There are few rungs lower on the University of Tennessee at Chattanooga football practice ladder than the shame that comes with being a "lame dog."
It's the name given one of the variety of punishments for fumbling during a drill, forcing the guilty player to tuck the ball high and tight to his body while stooping to hop on one foot down the length of the field and back to the huddle, reaching down to touch the ground with each awkward step.
"It's crazy," Mocs receiver C.J. Board said Monday. "You definitely don't want to drop the ball during practice or you know you're going to pay for it. That's one thing every coach is serious about, and it doesn't take long before it's automatically in your mind to tuck the ball in and secure it."
From the time the Mocs step onto Scrappy Moore field for practice, even during warmups, backs and receivers are on alert that they're fair game any time they have a ball under their arm. At any moment, even as ball carriers trot back to the huddle after a play, defensive players, coaches and even team managers are apt to try to strip or punch the ball free.
And when coaches watch video of each day's practice, if they determine a ball was put in jeopardy by being carried too loosely, the guilty player will be kept after practice to do 10 up-downs or run extra gassers.

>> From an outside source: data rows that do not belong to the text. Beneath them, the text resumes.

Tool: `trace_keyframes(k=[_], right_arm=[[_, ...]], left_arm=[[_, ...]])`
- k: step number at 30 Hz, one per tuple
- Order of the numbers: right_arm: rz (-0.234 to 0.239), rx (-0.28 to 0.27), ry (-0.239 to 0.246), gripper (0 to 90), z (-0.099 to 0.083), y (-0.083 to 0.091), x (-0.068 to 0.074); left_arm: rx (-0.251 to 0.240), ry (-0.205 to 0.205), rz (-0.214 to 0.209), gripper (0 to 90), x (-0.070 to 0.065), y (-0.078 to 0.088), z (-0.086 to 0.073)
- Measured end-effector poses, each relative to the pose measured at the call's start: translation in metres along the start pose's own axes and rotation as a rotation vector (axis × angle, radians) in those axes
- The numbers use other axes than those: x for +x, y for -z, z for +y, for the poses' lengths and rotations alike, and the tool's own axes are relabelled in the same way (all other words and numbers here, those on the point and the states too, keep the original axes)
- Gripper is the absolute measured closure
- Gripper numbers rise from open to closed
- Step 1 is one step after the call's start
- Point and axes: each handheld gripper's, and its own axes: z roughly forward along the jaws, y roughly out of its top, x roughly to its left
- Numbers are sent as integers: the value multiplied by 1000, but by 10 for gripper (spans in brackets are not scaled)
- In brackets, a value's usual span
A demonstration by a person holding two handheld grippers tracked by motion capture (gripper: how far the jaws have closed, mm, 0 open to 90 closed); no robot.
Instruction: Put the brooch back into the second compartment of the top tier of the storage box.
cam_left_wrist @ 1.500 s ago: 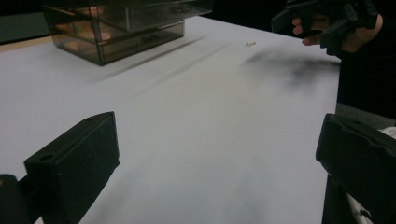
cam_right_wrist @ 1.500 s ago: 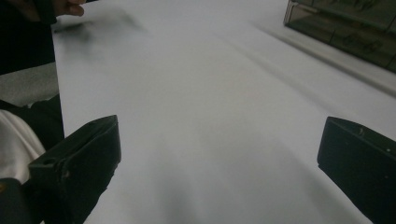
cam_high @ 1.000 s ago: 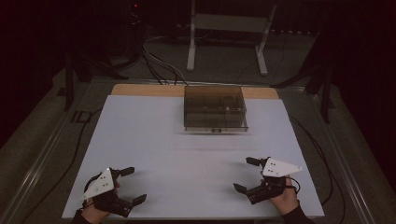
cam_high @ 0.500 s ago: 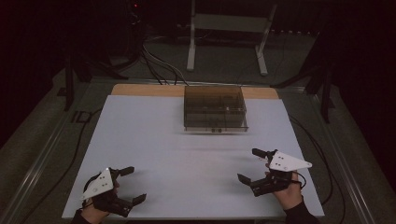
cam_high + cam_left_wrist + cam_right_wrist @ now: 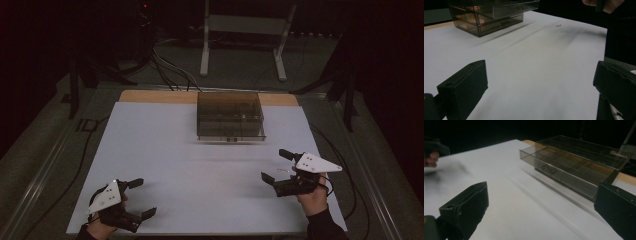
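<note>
Over the last second our right gripper (image 5: 281,165) has slid rightward and a little up the high view, from the lower right of the sheet (image 5: 165,150) toward its right edge; our left gripper (image 5: 141,197) has kept its place at the lower left. Both have their jaws spread wide with nothing between them. The box (image 5: 230,116) sits untouched at the upper middle, well apart from both. A tiny pale bit (image 5: 558,25) lies on the sheet near our right gripper; we judge the shift as lining up for it.
</note>
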Motion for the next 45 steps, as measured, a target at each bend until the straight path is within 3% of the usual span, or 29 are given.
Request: trace_keyframes(k=[10,13,14,15,18,20,22,27,28,29,36,45], right_arm=[[-77,-6,-100,0,-9,1,-27],[-105,-4,-98,0,-12,1,-32],[-152,26,-75,0,-15,0,-36],[-152,26,-75,0,-15,0,-36],[-185,80,-113,0,-21,-2,-45],[-183,99,-127,0,-23,-2,-48],[-202,122,-182,0,-29,-4,-56],[-197,163,-225,1,-36,-8,-63],[-197,182,-243,56,-40,-9,-65],[-196,188,-255,56,-43,-10,-66],[-190,244,-272,140,-55,-12,-71],[-182,322,-273,356,-67,-15,-76]], left_arm=[[3,-1,-4,5,0,0,0],[0,2,-2,6,0,0,0],[2,2,-5,6,0,0,0],[2,2,-5,5,0,0,0],[0,2,-5,5,0,0,0],[2,2,-6,6,0,0,0],[0,-1,-7,6,0,0,0],[-2,1,-6,5,0,0,0],[-3,2,-5,6,0,0,0],[-3,2,-5,5,0,0,0],[-3,2,-5,5,0,0,0],[-5,2,-7,5,0,0,1]])
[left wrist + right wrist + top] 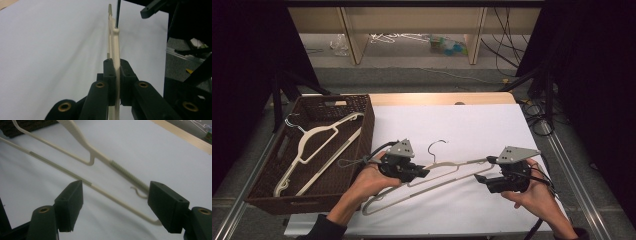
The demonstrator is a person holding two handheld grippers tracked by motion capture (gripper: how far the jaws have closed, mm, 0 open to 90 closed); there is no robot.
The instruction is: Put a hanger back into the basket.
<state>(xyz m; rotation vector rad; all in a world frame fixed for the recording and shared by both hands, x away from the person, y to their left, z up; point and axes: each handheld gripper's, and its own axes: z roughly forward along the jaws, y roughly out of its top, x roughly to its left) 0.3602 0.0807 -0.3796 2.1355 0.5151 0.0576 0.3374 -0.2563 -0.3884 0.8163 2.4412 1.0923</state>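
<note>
the table (492, 125), covered in white, carries a brown basket (367, 125) at its left edge and one cream hanger (447, 172) lying flat out in front of the person. a second hanger (319, 145) of the same kind already lies slantwise in the basket, so the count is two hangers, one basket, two grippers. the step in hand looks like picking the loose hanger up off the table to move it over to the basket. the left gripper (419, 173) has its jaws closed tight on the hanger's upper arm near the neck; in the left gripper view the cream bar (115, 75) stands on edge, pinched between the two pads with no gap. the right gripper (479, 178) sits at the hanger's far shoulder with its jaws spread wide, holding nothing; in the right gripper view the lower rod (105, 192) and the ribbed upper arm (125, 173) run between the open jaws without either pad touching. the next move, as i judge it, calls for the right jaws to close on that end or back off, then a lift that keeps the hanger level so it swings left and clears the basket rim. the wire hook (437, 147) points away from the person.
</note>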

"They're beating that into our head, for sure," running back Keon Williams said. "We watched film from last year, and coaches pointed out that a lot of balls were being swung out too loose. It's not new, but there's more emphasis it feels.
"You don't want to get a BIJ: That's a 'ball in jeopardy.' They're hard on us for that. It's never fun to have to run extra, and it's embarrassing when you put a ball on the ground during practice and everybody sees you having to pay for it. It's a lot of mental stuff, and it definitely helps put it in the back of our minds to hold onto the ball at all times."
It's been a point of daily emphasis for three seasons, according to Mocs coach Russ Huesman, and each year he and his assistants come up with new ways to make sure players don't develop bad habits.
Regardless of the technique, the extra attention paid to securing the ball has paid off. The Mocs finished among the top 10 programs in the nation in fewest fumbles lost two years ago and were fourth nationally last season, losing just six fumbles.
"Sometimes it gets a little monotonous for the guys, I'm sure, but we'll always do those drills every practice because it's paid off," Huesman said. "It helps us defensively, too, because it gets those guys used to trying to strip it or knock it out. It's something we want to continue because we've had an unbelievable amount of success.
"For us to be as good as we want to be this year, we can't turn it over. We play too many tough teams to give them extra possessions."